We have also measured broadband attenuation and pressure dependent scattered response from ELIPs using single element immersion transducers [67]. We found no peak in attenuation for a frequency range of 1–13 MHz. Scattering measurements, conducted at 3.5 MHz and 50–800 kPa, showed a 15–20 dB enhancement over control (i.e., in absence of ELIPs in suspension) at a lipid concentration of 1.67 μg/ml. Although the scattered response showed second-harmonic response, no subharmonic response was observed under these excitation conditions.

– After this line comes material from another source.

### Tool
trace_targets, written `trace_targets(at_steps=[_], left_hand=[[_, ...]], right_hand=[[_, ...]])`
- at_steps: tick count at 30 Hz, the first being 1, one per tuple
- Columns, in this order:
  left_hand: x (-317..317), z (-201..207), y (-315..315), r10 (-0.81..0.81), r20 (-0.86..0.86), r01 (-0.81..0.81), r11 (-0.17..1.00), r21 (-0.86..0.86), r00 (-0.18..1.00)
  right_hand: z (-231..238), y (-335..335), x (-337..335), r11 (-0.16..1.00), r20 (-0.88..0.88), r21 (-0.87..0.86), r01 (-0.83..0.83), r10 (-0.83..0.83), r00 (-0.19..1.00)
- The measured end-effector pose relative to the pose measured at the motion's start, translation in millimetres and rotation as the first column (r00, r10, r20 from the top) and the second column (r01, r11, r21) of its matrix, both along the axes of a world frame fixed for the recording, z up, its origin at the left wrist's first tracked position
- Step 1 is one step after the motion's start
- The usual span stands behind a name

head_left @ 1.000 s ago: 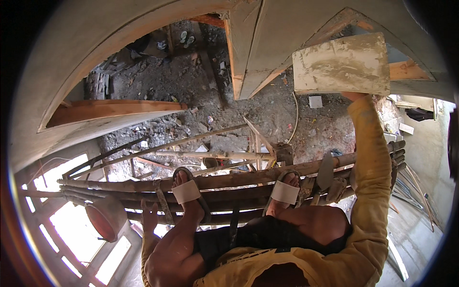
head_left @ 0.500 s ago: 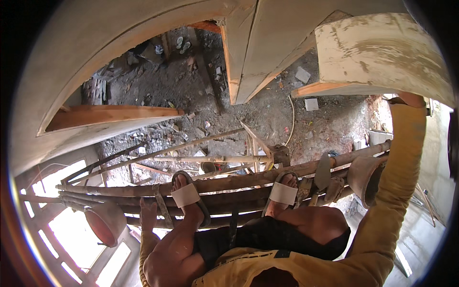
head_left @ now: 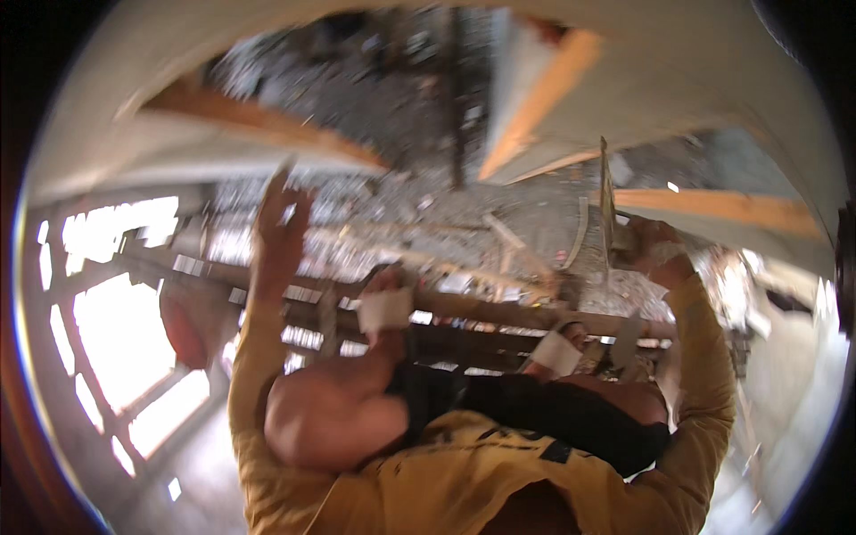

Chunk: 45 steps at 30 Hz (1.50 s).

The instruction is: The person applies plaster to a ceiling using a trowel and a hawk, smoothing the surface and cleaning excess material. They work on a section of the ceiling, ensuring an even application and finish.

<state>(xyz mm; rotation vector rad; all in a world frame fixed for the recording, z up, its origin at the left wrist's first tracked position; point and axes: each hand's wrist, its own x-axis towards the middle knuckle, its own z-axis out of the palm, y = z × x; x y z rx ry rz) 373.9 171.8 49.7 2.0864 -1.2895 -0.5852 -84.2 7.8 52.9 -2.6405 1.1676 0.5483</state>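
Note:
My right hand (head_left: 655,250) is closed around the back of a flat plastering float (head_left: 606,205), which I see nearly edge-on and upright. My left hand (head_left: 283,227) is raised over the poles on the left, its fingers apart and nothing seen in them; motion blurs it somewhat. A trowel (head_left: 626,343) with a grey blade rests by my right foot, below the float. Under my sandalled feet run several long poles (head_left: 481,308). A bucket (head_left: 185,328) with a reddish inside hangs or stands at the poles' left end; which of these, I cannot tell.
Grey plastered wall with wood-edged openings curves overhead; one orange wooden edge (head_left: 713,205) is close beyond my right hand. Far below lies rubble-strewn ground (head_left: 374,125). A bright window opening (head_left: 120,330) is at the left. Gaps show between the poles.
My left hand has risen from the poles and opened. My right hand has come lower and inward; the float's smeared pale face is now turned edge-on. The whole view has shifted and blurred.

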Motion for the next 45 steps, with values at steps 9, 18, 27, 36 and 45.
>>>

Lu et al. [216] followed a similar method to prepare echogenic liposomes with an average size of 1600±200 nm and conducted in vitro acoustic studies. They also found no distinct peak in attenuation, but concluded that the resonance lies in the range 7–11 MHz. Their scattering experiments at 10 MHz excitation showed enhancement of both fundamental and second-harmonic responses. These liposomes were not found to be very robust with an effective operation time of 10 minutes and a destruction threshold of 150 kPa at 2.25 MHz excitation. Authors also detected echogenicity of such liposomes with 25 MHz B-mode pulses. Using a Phillips L12-5 linear array transducer system [217], ELIPs were found to generate robust echoes for both continuous 6–9 MHz fundamental and 4–5 MHz harmonic B-mode pulses. A more recent in vitro study by Radhakrishnan and co-workers [218] evaluated the performance of ELIPs as a blood pool contrast agent using a physiologic flow phantom. ELIPs were found to be stable in physiologic conditions with proper care. Around 14–17 dB enhancement of echogenicity was reported in citrate-phosphate-dextrose whole blood. Echogenicity was reported to be sensitive to abnormalities of red blood cells and rapid cooling below body temperature. Suitability of ELIPs as contrast agents for passive cavitation imaging have also been reported [219].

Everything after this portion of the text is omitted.